# Data and Data Collection


Author: Justin Chun-ting Ho

Date: 27 Nov 2023

Credit: Some sections are adopted from the slides prepared by Damian Trilling

## Tentative Plans for today:



| Time          | Topic | Location |
|-------------------|-----------|-------------|
| 9:30 - 11:00      | Data and File Types  | V2.09        |
| 11:15 - 12:30 | API      | V2.09       |
| 13:30 - 15:00 | Web Scraping | V1.13        |
| 15:00 - 16:00 | Exercise | V1.13        |


## Three popular ways to get data

- Datasets
- API
- Webscraping

## Datasets

- Public datasets
- [Google Dataset Search](https://datasetsearch.research.google.com/)
- Good people who shared with you
- For many topics, they don't exist!

## API

- Many platforms have an API
- But many of the APIs are not open
- APIs are not designed for researchers (!)

## Webscraping

- Theoretically all webpages can be scraped
- In many cases, it is much harder than it seems
- In other cases, web designers actively stop you from scrapping

## Some Considerations

- Some methods need higher maintance (you need to keep updating your teaching materials and knowledge)
- Success rate (some methods have a higher chance to fail)
- The "Cost Revenue Ratio" (does the data you get worth the effort to learn/maintain?)
- Availablity in the future (for example, [this](https://github.com/cjbarrie/academictwitteR))

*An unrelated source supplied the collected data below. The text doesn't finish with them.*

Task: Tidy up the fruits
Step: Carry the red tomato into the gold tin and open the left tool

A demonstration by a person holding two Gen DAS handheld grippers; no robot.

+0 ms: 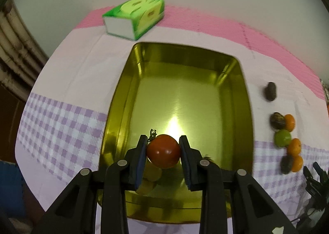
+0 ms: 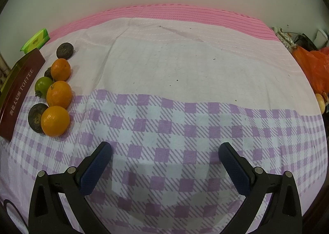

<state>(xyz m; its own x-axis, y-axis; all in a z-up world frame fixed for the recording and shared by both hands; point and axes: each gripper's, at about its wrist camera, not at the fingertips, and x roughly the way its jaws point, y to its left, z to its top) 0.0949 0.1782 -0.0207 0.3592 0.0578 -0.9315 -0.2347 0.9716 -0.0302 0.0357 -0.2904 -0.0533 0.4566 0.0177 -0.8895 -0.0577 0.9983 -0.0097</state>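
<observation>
My left tongs grip a red fruit above the gold tin, mid-delivery; my right tongs hang open over the worktop. Next, I judge: lower, release, then fetch the oranges beside the tin.

A polished, mirror-like gold metal is being shown by the tin, with a bright glare being thrown off its smooth floor. A glossy, smooth skin is being shown by the tomato. Woven cloth, matt and faintly creased, is being seen under everything. The oranges are being seen with a finely dimpled, slightly shiny peel, the dark fruits with a dull, rough one. Matt black plastic is being shown by the right tool, with textured blue pads. A glossy printed wrapper is being shown by the tissue pack.
</observation>
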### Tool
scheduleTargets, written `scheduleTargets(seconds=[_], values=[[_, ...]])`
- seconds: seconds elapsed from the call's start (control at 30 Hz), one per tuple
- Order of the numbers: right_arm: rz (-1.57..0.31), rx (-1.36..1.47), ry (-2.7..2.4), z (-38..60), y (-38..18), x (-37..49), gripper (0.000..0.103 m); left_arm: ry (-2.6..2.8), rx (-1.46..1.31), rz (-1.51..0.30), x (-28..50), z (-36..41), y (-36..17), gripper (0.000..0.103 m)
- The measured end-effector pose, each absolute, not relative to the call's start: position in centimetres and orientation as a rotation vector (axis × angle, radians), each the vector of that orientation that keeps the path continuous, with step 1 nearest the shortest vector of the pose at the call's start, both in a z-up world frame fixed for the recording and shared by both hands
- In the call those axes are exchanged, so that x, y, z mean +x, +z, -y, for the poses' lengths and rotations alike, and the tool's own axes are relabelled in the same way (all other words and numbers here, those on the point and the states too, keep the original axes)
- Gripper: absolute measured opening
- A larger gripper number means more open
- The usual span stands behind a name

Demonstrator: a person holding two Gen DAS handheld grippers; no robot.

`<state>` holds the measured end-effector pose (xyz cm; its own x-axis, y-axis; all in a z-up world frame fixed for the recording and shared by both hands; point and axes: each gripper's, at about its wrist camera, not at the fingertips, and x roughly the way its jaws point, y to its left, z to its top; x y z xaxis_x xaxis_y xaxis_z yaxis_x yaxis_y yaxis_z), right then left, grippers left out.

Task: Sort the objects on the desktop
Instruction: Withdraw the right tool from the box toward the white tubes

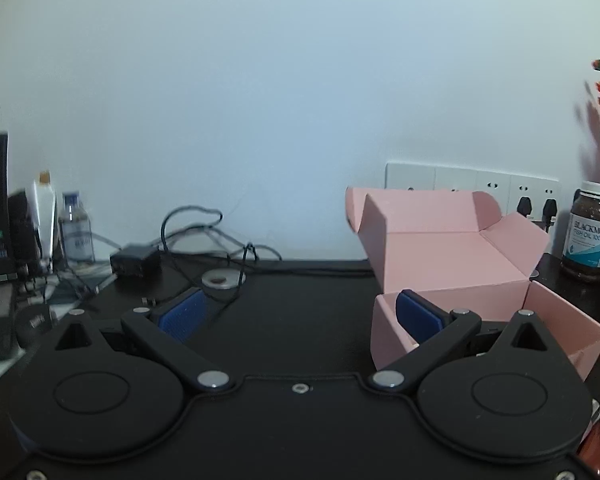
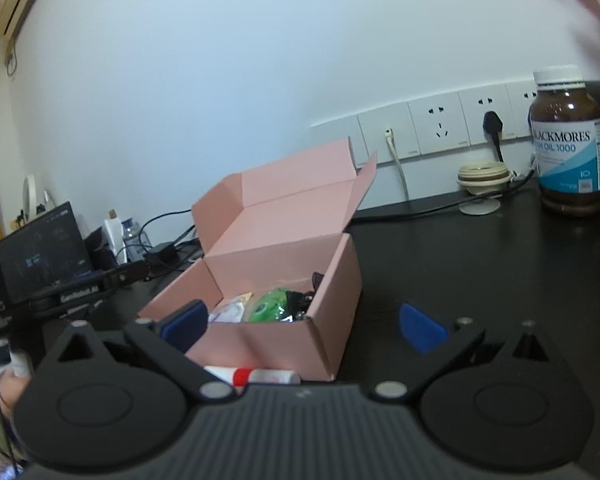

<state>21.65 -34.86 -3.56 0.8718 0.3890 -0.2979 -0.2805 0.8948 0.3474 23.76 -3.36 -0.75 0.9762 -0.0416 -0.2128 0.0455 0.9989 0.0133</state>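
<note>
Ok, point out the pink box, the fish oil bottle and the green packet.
pink box (image 2: 272,344): right wrist view, on its front wall.
fish oil bottle (image 2: 568,148): right wrist view, on its label.
green packet (image 2: 266,306): right wrist view, on its wrapper inside the box.

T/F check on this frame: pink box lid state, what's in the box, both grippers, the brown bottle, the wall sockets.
1. The pink cardboard box has its lid shut. False: the lid stands open.
2. A green crinkly packet lies inside the box. True.
3. The right gripper is clamped on an object. False: its jaws are apart, nothing between them.
4. The left gripper is open. True.
5. The brown white-capped supplement bottle lies on its side. False: it stands upright on the black desk.
6. A black plug sits in a wall socket. True.
</note>
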Motion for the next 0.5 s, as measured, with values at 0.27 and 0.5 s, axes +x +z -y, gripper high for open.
scheduleTargets(seconds=[0.27, 0.5], values=[[-0.387, 0.337, 0.358, 35.1, -3.8, 22.1, 0.102, -0.078, 0.096, -0.283, 20.5, 4.2, -0.7, 0.103], [-0.364, 0.328, 0.384, 35.0, -3.6, 21.5, 0.102, -0.200, 0.105, -0.446, 18.4, 4.4, -1.3, 0.103]])
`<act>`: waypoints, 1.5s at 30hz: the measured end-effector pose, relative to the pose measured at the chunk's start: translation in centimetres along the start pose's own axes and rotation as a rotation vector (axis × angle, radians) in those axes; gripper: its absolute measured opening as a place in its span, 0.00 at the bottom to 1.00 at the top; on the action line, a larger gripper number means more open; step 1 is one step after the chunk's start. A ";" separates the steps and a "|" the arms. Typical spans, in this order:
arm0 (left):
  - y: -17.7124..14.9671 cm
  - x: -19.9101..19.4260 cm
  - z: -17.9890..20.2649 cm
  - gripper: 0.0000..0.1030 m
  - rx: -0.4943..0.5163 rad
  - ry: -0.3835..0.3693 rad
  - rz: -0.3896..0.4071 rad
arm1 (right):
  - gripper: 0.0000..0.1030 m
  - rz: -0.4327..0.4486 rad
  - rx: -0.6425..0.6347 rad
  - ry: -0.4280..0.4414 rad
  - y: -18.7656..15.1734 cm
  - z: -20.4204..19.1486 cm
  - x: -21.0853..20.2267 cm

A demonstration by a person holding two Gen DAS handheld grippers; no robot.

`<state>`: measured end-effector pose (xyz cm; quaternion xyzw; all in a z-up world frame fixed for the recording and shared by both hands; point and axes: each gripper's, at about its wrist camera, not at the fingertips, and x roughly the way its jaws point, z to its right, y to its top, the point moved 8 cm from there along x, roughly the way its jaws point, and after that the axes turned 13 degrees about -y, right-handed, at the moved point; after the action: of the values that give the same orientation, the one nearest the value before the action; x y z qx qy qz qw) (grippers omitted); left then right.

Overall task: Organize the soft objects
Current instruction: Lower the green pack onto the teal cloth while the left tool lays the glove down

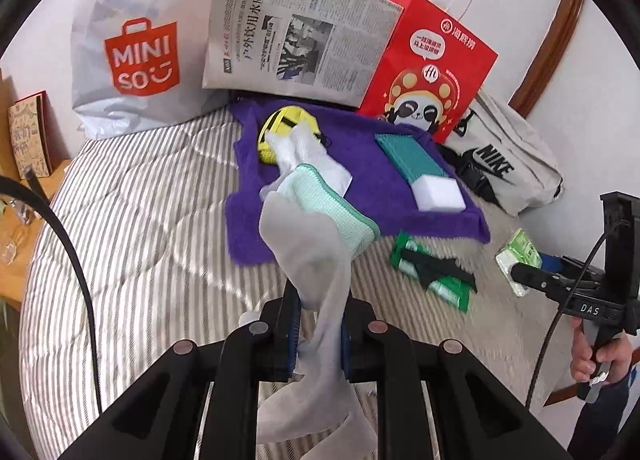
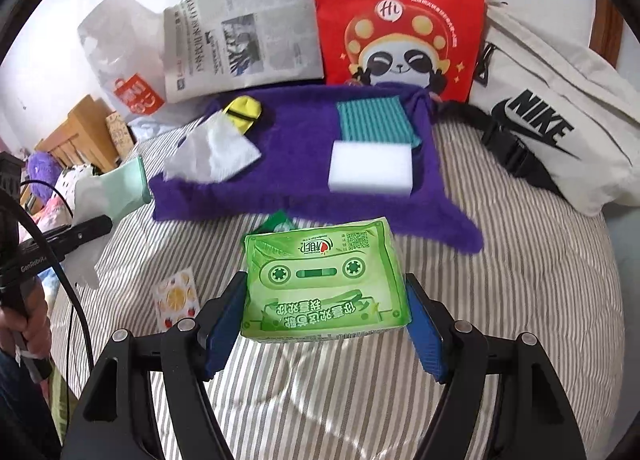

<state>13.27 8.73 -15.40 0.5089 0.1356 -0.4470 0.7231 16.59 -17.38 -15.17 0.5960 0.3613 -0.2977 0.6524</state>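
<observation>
My left gripper [image 1: 318, 334] is clamped on the grey-and-mint sock [image 1: 316, 236], lifted above the purple towel's [image 1: 360, 164] near edge. My right gripper [image 2: 326, 324] grips the green tissue pack [image 2: 324, 284] across its width, above the striped bed [image 2: 520, 280]. Lower each onto bare towel, then release.

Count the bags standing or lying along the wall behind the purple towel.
3: a white Miniso plastic bag at the left, a red paper bag behind the towel's right corner, a cream Nike bag lying furthest right. The newspaper could hide more.
</observation>
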 end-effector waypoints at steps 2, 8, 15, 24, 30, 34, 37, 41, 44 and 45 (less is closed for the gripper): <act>1.1 0.4 0.4 0.15 0.007 -0.015 0.005 | 0.71 0.008 0.006 -0.009 1.0 0.2 0.1; 4.6 2.0 1.6 0.15 0.053 -0.018 0.009 | 0.71 0.022 0.055 -0.025 4.7 1.3 1.1; 8.4 4.9 1.5 0.15 0.049 0.015 0.006 | 0.71 0.033 0.062 -0.021 8.7 1.0 3.6; 11.1 9.6 1.5 0.15 0.057 0.008 -0.029 | 0.71 0.034 0.066 -0.037 13.5 1.0 7.1; 12.4 12.0 1.5 0.15 0.043 -0.010 -0.048 | 0.71 0.016 0.035 -0.031 15.1 0.2 9.7; 13.2 13.8 1.5 0.15 0.045 -0.005 -0.068 | 0.71 -0.006 0.024 -0.061 15.3 0.9 11.7; 13.4 15.2 1.4 0.15 0.039 -0.014 -0.088 | 0.71 -0.015 0.044 -0.101 15.3 2.1 13.3; 13.4 16.6 1.3 0.15 0.030 -0.030 -0.104 | 0.71 -0.049 0.058 -0.096 15.0 2.8 15.4; 13.5 17.2 0.9 0.15 0.031 -0.019 -0.111 | 0.71 -0.052 0.044 -0.089 15.4 2.5 16.4; 13.5 17.3 0.8 0.15 0.026 -0.020 -0.111 | 0.71 -0.050 0.039 -0.098 15.6 2.5 16.7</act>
<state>33.45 0.35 -17.99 0.5053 0.1504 -0.4931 0.6920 39.01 -17.40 -20.09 0.5840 0.3378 -0.3495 0.6501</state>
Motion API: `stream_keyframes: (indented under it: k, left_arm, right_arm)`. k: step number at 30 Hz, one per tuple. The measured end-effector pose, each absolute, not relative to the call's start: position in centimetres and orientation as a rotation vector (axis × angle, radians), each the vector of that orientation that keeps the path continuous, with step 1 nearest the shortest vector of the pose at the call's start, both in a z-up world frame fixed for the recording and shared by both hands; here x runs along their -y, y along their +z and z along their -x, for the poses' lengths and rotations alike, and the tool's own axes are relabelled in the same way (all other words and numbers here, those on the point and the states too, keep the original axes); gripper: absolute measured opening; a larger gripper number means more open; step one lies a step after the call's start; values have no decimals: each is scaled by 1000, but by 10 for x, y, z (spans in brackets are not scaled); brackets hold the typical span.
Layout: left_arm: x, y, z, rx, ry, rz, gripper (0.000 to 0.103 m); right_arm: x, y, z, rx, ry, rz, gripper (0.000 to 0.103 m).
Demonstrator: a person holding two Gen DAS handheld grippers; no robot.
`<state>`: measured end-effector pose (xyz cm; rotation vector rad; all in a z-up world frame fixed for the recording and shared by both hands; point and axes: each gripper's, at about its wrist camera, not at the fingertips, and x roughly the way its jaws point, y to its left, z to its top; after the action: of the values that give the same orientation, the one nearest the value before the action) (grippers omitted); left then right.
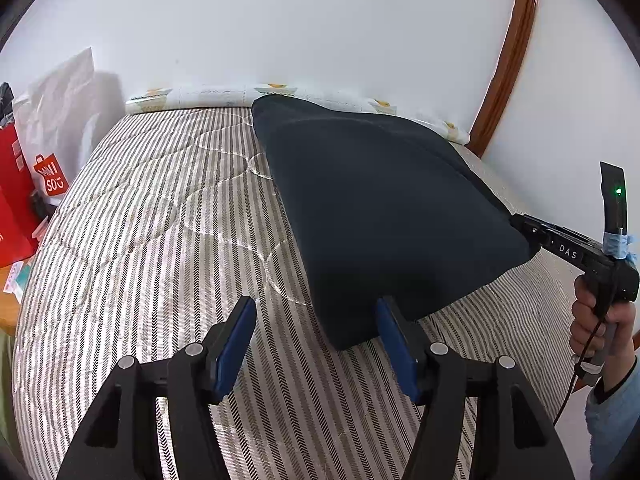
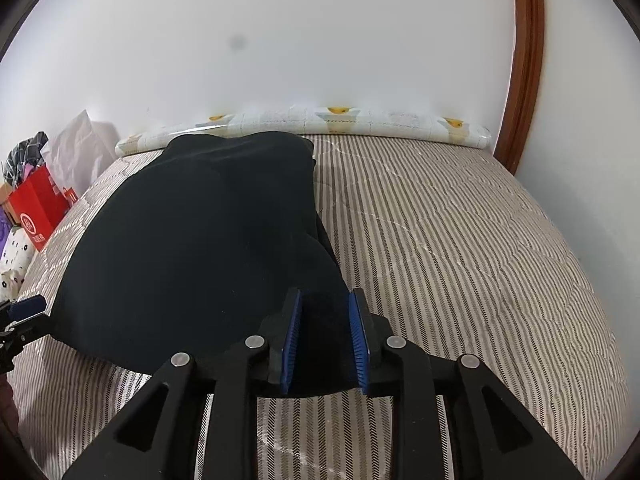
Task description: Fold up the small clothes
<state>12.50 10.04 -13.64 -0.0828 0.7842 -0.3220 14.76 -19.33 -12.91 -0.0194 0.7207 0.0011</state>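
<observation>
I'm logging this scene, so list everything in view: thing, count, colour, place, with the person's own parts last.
dark garment: one, black or very dark navy, lying on the bed, its near right corner between the right gripper's fingers.
bedcover: one, grey and white stripes, quilted, spread over the bed.
patterned roll: one, white with yellow motifs, along the far edge of the bed against the wall.
red shopping bag: one clearly seen, red with white print, left of the bed.
white bag: one, white, behind the red one.
wooden trim: one, brown, on the wall at right.
wall: white, behind the bed.
left gripper: one, black with blue pads, open at the garment's near edge.
right gripper: one, black with blue pads, closed on the garment's corner.
right hand: one, holding the right gripper's handle.
</observation>
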Motion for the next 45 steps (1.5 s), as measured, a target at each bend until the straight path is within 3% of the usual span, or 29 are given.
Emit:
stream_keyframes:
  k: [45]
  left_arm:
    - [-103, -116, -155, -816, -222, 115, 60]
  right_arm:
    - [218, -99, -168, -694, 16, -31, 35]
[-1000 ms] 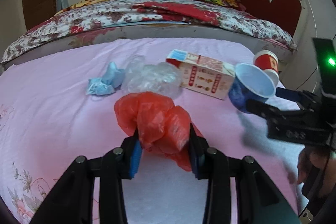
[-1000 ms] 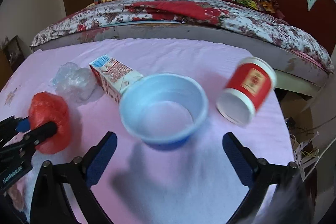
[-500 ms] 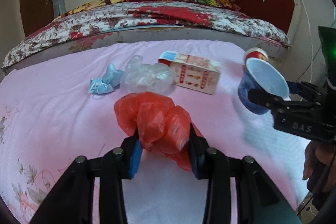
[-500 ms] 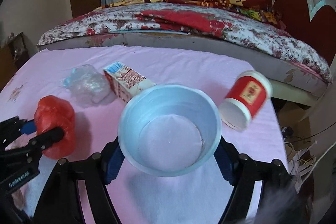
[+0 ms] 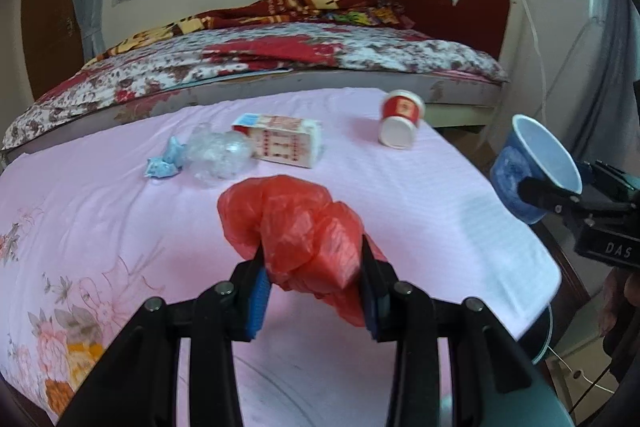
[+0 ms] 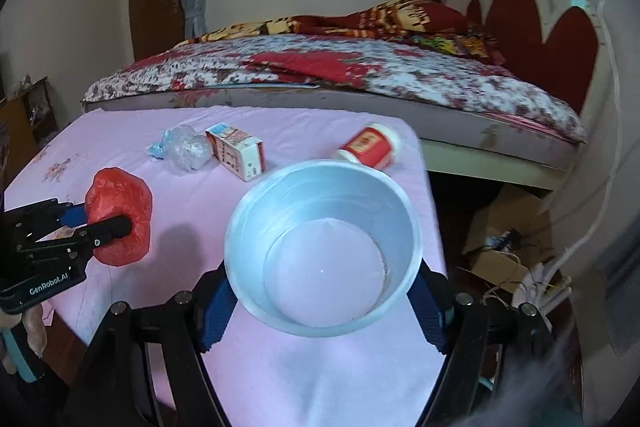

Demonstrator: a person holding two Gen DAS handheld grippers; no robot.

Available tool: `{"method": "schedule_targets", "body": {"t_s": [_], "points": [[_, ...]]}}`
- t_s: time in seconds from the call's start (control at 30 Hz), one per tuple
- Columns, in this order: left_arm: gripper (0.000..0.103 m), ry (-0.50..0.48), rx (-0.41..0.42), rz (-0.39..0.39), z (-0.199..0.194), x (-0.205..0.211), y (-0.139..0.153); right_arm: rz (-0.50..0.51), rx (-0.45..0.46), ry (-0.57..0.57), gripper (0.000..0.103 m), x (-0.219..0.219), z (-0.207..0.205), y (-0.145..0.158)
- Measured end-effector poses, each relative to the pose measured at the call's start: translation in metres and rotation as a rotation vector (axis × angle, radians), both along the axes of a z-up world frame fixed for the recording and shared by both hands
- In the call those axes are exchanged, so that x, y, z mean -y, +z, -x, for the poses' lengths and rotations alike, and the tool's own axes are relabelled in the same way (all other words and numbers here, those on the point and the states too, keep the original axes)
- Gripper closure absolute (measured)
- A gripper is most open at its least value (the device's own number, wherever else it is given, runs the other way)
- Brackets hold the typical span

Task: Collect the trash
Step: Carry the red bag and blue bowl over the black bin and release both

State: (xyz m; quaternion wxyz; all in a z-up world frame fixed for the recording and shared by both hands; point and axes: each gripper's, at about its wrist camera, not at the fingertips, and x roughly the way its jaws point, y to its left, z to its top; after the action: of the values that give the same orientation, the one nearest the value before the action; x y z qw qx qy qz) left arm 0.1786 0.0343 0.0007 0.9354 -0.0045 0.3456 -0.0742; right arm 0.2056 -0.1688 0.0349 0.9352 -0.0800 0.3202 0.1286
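Observation:
My left gripper (image 5: 312,283) is shut on a crumpled red plastic bag (image 5: 296,223) and holds it above the pink table; the bag also shows in the right wrist view (image 6: 120,215). My right gripper (image 6: 324,311) is shut on a blue paper cup (image 6: 324,247), lifted above the table's right side; the cup shows at the right in the left wrist view (image 5: 532,167). On the pink tablecloth (image 5: 400,195) lie a milk carton (image 5: 284,143), a clear plastic wad (image 5: 220,155), a crumpled blue mask (image 5: 162,163) and a tipped red paper cup (image 5: 400,119).
A bed with a floral cover (image 6: 340,71) stands behind the table. Right of the table edge is a floor gap with cardboard and cables (image 6: 508,247). A round bin rim (image 5: 544,331) shows below the table's right corner.
My right gripper closed on the blue cup and lifted it up and to the right, off the table. My left gripper rose and drew back with the red bag.

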Motion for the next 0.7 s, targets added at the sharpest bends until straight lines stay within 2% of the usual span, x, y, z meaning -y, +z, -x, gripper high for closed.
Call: {"method": "schedule_targets", "body": {"t_s": [0.27, 0.7], "points": [[0.064, -0.081, 0.011, 0.020, 0.036, 0.047, 0.009, -0.006, 0.030, -0.062, 0.025, 0.058, 0.057, 0.013], [0.064, -0.233, -0.005, 0.017, 0.070, 0.133, 0.007, -0.015, 0.031, -0.155, 0.025, 0.139, 0.115, 0.004]]}}
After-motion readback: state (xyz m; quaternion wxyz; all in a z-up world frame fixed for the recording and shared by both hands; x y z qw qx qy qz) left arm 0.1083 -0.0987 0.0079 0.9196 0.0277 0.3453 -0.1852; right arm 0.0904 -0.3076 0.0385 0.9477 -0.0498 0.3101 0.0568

## Data structures and files

| Use Case          | Data Type | File Format |
|-------------------|-----------|-------------|
| texts             | string    | .txt        |
| hierarchical data | dict      | .json       |
| table             | dataframe | .csv        |

## String -> .txt

In [9]:
data = """
In a hole in the ground there lived a hobbit. Not a nasty, dirty, wet hole, filled with the
ends of worms and an oozy smell, nor yet a dry, bare, sandy hole with nothing in it to sit down
on or to eat: it was a hobbit hole, and that means comfort.
"""
with open("data.txt", mode="w") as file:
    file.write(data)

Attention: It will overwrite without warning.

In [12]:
data = """
When Mr Bilbo Baggins of Bag End announced that he would shortly be celebrating his eleventy-first birthday 
with a party of special magnificence, there was much talk and excitement in Hobbiton.
"""
with open("data.txt", mode="w") as file:
    file.write(data)

## .txt -> String

In [13]:
with open("data.txt", mode="r") as file:
    passage = file.read()
    
print(passage)


When Mr Bilbo Baggins of Bag End announced that he would shortly be celebrating his eleventy-first birthday 
with a party of special magnificence, there was much talk and excitement in Hobbiton.



## list -> file

In [14]:
data = ["Gandalf", "Frodo", "Sam", "Aragorn", "Legolas", "Gimli", "Peregrin", "Meriadoc", "Boromir"]

In [17]:
with open("fellowship.txt", mode="w") as f:
    for datum in data:
        f.write(datum + "\n")

In [20]:
with open("fellowship.txt", mode="r") as f:
     fellowship = [line for line in f]
print(fellowship)

['Gandalf\n', 'Frodo\n', 'Sam\n', 'Aragorn\n', 'Legolas\n', 'Gimli\n', 'Peregrin\n', 'Meriadoc\n', 'Boromir\n']


## dict -> file

In [25]:
import json

data = {'Gandalf': {'office': '020222', 'mobile': '0666666'},
    'Frodo': {'office': '030111'},
    'Sam': {'office': '040444', 'mobile': '0644444'},
    'Aragorn': "020222222",
    'Legolas': ["010111", "06222"]}

with open("phonebook.json", mode="w") as f:
    json.dump(data, f)

In [28]:
import json

with open("phonebook.json", mode="r") as f:
       data = json.load(f)
        
print(data)

{'Gandalf': {'office': '020222', 'mobile': '0666666'}, 'Frodo': {'office': '030111'}, 'Sam': {'office': '040444', 'mobile': '0644444'}, 'Aragorn': '020222222', 'Legolas': ['010111', '06222']}


## object -> pickle

In [30]:
import pickle

with open('phonebook.pkl', 'wb') as f:
    pickle.dump(data, f)

In [31]:
with open('phonebook.pkl', 'rb') as f:
    phonebook = pickle.load(f) # deserialize using load()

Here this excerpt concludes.